• WORK REQUEST
In the listing below, find every line containing "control" and copy it out.

• RECORDS
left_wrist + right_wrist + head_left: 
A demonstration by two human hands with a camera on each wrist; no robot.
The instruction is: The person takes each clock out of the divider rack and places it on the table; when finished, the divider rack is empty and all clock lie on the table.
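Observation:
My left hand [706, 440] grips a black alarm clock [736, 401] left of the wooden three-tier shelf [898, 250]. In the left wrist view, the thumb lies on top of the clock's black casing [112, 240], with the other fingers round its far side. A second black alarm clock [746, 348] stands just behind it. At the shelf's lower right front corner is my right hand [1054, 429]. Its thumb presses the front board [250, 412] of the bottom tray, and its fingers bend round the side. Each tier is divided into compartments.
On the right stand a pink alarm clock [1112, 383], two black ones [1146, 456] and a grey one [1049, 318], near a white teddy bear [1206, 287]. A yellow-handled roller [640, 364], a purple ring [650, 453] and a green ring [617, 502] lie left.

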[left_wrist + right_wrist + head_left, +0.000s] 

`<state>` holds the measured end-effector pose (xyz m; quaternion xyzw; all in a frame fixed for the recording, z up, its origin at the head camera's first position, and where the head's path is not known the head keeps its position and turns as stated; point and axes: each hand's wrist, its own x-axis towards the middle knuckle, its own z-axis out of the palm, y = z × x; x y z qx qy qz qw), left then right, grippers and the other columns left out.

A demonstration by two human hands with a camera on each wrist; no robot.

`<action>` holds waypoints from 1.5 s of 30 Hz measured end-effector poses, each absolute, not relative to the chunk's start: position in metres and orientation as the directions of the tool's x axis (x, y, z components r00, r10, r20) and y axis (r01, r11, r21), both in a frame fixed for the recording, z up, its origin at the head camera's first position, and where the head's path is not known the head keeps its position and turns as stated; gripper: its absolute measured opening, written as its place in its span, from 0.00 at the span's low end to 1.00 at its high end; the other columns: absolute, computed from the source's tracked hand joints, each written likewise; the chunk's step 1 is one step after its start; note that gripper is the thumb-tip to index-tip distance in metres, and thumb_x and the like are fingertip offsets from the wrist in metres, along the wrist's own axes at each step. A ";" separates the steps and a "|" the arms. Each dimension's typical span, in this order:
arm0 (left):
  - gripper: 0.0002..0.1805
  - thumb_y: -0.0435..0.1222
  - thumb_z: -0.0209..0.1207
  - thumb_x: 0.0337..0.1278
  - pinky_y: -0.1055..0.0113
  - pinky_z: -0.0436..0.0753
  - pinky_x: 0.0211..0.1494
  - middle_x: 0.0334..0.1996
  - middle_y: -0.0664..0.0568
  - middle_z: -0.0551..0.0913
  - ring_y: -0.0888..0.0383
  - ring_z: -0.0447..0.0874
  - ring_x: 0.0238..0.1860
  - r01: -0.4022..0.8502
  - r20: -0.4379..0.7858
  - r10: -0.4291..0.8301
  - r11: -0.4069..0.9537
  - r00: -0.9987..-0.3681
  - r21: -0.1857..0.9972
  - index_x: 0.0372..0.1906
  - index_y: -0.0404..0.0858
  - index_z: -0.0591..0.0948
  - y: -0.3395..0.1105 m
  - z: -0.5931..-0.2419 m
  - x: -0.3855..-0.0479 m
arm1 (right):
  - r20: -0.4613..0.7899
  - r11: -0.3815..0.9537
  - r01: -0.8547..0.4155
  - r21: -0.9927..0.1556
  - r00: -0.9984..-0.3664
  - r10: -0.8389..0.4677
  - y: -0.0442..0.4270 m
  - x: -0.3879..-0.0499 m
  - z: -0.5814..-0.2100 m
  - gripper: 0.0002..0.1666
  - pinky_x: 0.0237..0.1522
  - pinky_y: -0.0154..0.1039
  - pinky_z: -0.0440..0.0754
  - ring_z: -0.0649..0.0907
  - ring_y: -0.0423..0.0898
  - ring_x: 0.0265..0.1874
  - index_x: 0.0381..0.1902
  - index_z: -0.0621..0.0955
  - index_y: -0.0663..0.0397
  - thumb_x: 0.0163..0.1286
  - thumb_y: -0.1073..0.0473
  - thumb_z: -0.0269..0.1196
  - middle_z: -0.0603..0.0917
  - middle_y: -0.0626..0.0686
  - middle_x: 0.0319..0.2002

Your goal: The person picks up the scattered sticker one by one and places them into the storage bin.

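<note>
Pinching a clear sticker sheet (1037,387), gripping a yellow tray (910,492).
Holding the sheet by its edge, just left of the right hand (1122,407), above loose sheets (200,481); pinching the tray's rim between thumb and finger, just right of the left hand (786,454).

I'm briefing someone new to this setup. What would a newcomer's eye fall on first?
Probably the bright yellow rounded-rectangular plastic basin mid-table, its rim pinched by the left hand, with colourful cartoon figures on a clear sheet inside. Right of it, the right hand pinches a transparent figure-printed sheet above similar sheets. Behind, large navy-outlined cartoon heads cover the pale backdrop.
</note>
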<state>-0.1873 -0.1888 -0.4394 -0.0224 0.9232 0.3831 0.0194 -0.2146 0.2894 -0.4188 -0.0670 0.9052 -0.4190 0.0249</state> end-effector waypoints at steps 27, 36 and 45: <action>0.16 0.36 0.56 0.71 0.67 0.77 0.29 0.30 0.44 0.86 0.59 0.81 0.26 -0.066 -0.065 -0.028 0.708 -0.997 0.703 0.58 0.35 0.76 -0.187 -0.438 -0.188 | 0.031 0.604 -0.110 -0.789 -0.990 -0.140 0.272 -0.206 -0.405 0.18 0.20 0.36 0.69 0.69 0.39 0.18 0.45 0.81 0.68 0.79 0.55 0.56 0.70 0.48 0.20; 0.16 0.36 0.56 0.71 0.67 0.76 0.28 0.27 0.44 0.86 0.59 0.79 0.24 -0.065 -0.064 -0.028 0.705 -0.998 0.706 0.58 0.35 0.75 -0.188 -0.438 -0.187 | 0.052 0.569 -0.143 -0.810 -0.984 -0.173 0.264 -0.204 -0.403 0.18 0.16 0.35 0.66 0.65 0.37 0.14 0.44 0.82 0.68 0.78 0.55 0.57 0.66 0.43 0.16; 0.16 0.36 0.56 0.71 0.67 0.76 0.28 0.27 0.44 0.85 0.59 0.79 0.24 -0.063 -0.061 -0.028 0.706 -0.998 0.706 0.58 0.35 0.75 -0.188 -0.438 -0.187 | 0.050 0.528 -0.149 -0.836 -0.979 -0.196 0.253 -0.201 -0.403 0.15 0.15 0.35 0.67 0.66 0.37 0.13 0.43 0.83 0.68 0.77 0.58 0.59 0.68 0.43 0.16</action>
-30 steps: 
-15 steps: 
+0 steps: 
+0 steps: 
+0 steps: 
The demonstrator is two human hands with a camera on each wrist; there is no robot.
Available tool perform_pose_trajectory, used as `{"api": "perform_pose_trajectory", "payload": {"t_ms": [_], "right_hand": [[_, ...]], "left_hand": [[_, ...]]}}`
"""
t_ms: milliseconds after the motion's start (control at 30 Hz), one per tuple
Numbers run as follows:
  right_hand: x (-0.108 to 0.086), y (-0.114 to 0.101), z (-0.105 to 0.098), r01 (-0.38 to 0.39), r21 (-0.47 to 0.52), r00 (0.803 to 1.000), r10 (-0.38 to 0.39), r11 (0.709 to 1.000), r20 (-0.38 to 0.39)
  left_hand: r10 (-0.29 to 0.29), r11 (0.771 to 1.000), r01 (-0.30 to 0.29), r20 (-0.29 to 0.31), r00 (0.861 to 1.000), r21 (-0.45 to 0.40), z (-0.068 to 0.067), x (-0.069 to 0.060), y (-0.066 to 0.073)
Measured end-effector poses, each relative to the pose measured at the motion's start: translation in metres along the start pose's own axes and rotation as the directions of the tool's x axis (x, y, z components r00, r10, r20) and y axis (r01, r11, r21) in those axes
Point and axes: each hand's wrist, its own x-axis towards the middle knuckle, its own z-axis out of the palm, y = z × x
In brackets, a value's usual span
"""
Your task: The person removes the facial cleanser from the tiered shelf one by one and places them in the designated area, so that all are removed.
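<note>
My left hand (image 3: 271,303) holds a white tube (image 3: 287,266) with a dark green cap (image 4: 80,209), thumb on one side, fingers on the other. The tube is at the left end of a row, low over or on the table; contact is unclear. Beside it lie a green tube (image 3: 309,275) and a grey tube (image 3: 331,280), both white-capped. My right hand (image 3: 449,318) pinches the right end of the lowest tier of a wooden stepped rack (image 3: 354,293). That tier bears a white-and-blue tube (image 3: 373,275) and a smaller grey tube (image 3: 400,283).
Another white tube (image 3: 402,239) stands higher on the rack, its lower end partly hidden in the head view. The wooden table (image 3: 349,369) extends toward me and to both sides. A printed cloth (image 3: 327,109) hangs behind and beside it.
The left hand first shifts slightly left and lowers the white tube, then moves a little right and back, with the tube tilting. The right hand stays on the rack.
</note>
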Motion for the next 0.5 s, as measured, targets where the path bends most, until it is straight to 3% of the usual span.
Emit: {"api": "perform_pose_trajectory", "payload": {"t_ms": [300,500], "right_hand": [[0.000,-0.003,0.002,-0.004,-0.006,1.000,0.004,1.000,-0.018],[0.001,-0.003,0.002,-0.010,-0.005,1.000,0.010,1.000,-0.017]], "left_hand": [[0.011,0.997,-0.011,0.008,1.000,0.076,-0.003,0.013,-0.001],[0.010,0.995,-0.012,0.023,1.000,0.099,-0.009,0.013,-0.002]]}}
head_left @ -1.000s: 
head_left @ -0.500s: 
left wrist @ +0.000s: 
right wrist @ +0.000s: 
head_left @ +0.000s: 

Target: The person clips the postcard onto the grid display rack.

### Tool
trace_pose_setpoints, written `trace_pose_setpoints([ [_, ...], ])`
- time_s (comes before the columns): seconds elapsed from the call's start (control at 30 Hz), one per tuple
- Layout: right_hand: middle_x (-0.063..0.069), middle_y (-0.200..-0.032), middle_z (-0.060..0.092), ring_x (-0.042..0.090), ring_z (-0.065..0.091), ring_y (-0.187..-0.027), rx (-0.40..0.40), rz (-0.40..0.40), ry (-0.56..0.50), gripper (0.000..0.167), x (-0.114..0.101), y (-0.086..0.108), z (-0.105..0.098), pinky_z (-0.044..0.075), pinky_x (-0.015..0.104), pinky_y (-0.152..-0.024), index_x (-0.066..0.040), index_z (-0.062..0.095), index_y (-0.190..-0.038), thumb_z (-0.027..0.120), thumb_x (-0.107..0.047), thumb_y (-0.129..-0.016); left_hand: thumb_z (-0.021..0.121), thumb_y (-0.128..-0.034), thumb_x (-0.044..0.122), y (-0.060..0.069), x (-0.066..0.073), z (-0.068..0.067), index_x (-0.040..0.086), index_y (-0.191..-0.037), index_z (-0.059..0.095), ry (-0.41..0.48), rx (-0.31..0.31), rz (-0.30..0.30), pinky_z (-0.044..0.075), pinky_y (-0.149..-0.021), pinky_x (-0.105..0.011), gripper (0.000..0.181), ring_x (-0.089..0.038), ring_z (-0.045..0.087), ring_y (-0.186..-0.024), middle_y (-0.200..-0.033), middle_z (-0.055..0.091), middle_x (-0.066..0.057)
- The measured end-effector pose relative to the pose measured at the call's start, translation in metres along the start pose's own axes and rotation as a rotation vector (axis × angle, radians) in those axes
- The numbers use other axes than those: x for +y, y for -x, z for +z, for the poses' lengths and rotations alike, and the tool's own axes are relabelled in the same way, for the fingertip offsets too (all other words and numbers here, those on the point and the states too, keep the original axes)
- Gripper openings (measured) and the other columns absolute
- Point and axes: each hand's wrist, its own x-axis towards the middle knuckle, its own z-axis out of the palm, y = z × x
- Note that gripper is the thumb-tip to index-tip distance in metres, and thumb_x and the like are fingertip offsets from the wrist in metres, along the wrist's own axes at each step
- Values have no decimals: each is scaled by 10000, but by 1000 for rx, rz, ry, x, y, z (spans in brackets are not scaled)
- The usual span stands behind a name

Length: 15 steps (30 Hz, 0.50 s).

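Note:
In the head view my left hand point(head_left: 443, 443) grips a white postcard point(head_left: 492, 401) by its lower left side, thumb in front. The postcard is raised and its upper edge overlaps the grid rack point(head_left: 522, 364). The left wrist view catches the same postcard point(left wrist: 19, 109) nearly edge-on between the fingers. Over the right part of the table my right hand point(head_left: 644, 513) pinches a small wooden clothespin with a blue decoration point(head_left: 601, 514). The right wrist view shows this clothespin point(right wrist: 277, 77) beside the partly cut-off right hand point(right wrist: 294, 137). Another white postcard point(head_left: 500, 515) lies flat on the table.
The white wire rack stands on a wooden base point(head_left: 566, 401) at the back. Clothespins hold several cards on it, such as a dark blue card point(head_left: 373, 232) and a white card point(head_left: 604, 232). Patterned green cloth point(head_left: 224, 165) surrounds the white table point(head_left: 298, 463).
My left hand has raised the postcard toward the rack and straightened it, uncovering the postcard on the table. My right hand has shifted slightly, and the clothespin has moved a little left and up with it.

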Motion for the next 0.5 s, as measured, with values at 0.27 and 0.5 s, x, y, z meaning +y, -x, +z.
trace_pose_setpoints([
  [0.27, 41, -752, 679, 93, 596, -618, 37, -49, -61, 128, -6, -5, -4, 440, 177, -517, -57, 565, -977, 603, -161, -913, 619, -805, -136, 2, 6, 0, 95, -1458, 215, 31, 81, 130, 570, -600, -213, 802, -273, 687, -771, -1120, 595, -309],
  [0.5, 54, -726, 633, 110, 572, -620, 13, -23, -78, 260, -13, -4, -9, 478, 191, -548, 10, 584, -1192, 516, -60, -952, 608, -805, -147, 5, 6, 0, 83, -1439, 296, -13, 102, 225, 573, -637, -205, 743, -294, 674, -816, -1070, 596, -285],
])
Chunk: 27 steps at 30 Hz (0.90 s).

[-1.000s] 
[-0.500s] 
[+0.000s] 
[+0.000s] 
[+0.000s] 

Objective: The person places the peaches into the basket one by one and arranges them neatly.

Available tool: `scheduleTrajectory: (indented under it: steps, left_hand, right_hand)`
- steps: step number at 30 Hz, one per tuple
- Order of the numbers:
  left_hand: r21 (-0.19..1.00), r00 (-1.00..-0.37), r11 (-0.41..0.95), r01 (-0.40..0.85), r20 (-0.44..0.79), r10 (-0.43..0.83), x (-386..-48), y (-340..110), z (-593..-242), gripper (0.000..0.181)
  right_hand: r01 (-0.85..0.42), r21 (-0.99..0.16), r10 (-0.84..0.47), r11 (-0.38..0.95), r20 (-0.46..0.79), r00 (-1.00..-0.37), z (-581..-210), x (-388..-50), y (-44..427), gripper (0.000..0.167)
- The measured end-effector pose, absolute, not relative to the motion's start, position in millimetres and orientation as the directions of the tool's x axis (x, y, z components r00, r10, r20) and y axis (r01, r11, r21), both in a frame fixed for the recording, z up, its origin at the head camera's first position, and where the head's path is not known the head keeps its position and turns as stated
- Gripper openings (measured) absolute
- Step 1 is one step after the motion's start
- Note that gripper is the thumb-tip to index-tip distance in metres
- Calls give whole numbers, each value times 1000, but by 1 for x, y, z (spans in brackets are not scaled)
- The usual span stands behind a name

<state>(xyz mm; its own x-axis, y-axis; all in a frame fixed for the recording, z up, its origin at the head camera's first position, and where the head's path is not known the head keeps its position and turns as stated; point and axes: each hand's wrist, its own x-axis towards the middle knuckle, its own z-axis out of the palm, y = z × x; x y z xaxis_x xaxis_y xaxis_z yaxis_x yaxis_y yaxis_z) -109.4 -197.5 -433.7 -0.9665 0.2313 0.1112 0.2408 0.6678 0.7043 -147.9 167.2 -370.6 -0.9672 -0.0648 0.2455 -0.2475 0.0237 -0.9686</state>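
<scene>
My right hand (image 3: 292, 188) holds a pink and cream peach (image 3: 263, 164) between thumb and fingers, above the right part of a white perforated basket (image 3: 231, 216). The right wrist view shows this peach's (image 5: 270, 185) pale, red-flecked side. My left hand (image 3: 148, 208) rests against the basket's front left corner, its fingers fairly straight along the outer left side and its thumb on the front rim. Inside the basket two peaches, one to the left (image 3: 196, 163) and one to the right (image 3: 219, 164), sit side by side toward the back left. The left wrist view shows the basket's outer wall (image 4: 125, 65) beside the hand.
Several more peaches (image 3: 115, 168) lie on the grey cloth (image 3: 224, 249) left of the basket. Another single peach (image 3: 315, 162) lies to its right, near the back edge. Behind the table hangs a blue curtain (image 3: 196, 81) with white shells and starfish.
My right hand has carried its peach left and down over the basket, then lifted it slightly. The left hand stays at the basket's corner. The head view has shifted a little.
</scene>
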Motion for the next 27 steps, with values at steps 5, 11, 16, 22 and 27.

• OUTPUT OF THE EXERCISE
t_ms: milliseconds after the motion's start (control at 30 Hz), one per tuple
- time_s (comes before the columns): seconds elapsed from the call's start (control at 30 Hz), one per tuple

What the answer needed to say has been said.